**PROMPT**
Look through the records below for the line with "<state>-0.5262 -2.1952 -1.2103" and the line with "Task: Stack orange", then return those lines and all lines between, exactly.

Data records:
□ □ □ □
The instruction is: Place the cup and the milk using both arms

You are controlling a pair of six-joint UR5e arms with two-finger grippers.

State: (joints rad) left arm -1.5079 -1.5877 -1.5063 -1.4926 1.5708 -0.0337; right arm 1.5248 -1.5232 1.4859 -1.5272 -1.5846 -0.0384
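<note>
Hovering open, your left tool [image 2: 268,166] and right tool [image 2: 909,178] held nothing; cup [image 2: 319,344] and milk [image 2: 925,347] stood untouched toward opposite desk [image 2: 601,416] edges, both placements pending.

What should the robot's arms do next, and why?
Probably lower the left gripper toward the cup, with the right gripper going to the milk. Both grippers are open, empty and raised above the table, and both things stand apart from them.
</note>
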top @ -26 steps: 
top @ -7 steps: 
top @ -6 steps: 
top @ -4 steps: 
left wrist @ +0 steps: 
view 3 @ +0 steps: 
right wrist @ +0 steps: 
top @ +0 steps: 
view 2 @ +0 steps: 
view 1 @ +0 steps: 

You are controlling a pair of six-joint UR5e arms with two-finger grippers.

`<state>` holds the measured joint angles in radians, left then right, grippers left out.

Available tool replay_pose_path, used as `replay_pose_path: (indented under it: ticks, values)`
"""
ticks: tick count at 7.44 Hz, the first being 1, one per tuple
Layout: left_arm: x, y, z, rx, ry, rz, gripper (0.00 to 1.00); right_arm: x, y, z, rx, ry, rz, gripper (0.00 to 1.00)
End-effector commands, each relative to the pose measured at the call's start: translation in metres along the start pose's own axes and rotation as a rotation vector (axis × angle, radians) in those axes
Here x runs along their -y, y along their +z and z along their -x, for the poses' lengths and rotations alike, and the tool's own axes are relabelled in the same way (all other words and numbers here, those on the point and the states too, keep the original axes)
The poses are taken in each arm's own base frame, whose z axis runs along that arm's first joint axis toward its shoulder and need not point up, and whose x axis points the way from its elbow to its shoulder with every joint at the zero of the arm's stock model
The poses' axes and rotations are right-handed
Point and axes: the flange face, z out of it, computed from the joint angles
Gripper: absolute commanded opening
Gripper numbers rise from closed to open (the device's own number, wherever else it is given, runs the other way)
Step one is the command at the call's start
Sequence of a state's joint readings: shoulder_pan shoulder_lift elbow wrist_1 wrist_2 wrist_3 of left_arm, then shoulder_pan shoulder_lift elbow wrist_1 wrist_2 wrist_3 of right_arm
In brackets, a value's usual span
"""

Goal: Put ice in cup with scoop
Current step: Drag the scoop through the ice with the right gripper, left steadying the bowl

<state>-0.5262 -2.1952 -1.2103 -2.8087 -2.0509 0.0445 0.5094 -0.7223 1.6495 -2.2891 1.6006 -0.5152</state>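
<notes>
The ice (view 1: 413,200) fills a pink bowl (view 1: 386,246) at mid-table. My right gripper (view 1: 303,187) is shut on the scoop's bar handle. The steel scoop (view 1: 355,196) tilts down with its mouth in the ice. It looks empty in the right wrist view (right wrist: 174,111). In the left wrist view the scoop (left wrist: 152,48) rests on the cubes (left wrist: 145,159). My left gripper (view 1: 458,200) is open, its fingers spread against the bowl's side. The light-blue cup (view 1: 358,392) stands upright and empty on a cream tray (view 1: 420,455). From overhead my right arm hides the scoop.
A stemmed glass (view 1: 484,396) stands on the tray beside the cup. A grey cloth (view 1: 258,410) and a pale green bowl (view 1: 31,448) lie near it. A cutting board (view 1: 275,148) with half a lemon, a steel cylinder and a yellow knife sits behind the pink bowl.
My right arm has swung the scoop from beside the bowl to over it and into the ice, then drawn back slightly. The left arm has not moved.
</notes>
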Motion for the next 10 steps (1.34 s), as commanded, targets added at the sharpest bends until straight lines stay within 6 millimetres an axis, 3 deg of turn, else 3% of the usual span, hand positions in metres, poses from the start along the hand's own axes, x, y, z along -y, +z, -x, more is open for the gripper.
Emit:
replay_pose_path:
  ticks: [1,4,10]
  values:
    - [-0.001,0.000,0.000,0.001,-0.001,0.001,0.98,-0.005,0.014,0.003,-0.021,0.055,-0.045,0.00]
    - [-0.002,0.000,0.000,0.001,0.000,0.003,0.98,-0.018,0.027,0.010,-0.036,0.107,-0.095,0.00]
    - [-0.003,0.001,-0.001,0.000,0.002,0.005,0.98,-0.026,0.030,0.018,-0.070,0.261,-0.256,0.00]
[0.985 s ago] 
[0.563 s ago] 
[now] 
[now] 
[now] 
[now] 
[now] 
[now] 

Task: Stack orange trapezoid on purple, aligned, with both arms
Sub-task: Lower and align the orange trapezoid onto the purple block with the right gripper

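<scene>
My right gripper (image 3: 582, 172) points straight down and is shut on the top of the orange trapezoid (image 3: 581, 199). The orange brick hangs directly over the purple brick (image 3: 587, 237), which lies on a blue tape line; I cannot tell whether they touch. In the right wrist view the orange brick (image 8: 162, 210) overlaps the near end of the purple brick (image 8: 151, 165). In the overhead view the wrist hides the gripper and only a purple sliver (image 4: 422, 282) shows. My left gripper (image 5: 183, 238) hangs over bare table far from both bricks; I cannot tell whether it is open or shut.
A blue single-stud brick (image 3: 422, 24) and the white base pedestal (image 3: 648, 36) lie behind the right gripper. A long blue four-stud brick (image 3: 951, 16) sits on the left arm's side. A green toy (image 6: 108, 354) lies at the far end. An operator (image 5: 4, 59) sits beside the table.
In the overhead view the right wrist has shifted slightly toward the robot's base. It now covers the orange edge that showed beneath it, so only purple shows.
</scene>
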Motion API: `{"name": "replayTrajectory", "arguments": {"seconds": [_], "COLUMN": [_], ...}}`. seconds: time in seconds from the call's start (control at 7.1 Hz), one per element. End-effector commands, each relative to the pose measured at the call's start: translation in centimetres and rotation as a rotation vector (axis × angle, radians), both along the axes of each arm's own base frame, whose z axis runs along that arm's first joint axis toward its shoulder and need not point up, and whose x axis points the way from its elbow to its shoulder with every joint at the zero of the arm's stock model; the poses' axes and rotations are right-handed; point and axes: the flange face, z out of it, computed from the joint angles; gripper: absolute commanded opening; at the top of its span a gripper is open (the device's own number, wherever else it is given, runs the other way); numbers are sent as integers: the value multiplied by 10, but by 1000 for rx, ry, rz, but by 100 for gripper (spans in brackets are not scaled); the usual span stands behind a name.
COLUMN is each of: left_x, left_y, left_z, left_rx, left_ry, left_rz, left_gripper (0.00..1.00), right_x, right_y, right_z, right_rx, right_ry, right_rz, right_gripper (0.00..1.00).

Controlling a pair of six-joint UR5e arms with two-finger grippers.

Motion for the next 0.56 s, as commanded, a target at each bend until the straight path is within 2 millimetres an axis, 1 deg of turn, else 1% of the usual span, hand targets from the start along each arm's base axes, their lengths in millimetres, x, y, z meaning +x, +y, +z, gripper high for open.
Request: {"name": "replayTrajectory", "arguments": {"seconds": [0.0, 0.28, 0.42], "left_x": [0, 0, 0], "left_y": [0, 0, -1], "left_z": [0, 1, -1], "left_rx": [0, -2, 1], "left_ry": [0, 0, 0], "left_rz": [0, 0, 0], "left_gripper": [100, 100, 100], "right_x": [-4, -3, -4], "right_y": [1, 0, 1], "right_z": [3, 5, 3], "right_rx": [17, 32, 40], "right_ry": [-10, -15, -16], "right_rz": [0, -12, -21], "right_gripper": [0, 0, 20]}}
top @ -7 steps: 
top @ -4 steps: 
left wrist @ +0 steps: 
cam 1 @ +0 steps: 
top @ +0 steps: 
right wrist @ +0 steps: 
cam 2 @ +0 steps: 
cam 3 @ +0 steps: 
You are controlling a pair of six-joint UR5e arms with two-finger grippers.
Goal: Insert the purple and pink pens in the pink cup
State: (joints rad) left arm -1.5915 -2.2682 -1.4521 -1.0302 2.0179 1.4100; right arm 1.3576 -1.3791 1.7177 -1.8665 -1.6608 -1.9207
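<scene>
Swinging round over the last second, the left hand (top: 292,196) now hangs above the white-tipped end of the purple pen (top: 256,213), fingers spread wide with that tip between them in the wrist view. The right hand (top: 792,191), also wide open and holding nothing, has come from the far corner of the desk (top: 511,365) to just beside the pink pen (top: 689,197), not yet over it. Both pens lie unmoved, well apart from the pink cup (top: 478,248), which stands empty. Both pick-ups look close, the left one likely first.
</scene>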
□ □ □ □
**WRITTEN ANSWER**
<state>-0.5262 -2.1952 -1.2103 -2.8087 -2.0509 0.0445 0.5094 -0.7223 1.6495 -2.2891 1.6006 -0.5152</state>
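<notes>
The ice (view 1: 413,200) fills a pink bowl (view 1: 386,246) at mid-table. My right gripper (view 1: 303,187) is shut on the scoop's bar handle. The steel scoop (view 1: 355,196) tilts down with its mouth in the ice. It looks empty in the right wrist view (right wrist: 174,111). In the left wrist view the scoop (left wrist: 152,48) rests on the cubes (left wrist: 145,159). My left gripper (view 1: 458,200) is open, its fingers spread against the bowl's side. The light-blue cup (view 1: 358,392) stands upright and empty on a cream tray (view 1: 420,455). From overhead my right arm hides the scoop.
A stemmed glass (view 1: 484,396) stands on the tray beside the cup. A grey cloth (view 1: 258,410) and a pale green bowl (view 1: 31,448) lie near it. A cutting board (view 1: 275,148) with half a lemon, a steel cylinder and a yellow knife sits behind the pink bowl.
My right arm has swung the scoop from beside the bowl to over it and into the ice, then drawn back slightly. The left arm has not moved.
</notes>
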Motion for the next 10 steps (1.34 s), as commanded, targets added at the sharpest bends until straight lines stay within 6 millimetres an axis, 3 deg of turn, else 3% of the usual span, hand positions in metres, poses from the start along the hand's own axes, x, y, z along -y, +z, -x, more is open for the gripper.
Emit:
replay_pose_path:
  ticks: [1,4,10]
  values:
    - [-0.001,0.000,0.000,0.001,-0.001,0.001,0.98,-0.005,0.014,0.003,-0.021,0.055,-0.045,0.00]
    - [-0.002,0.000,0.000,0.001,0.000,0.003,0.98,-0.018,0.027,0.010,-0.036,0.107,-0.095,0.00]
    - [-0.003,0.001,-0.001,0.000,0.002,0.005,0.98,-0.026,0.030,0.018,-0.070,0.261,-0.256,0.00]
[0.985 s ago] 
[0.563 s ago] 
[now] 
[now] 
[now] 
[now] 
[now] 
[now] 

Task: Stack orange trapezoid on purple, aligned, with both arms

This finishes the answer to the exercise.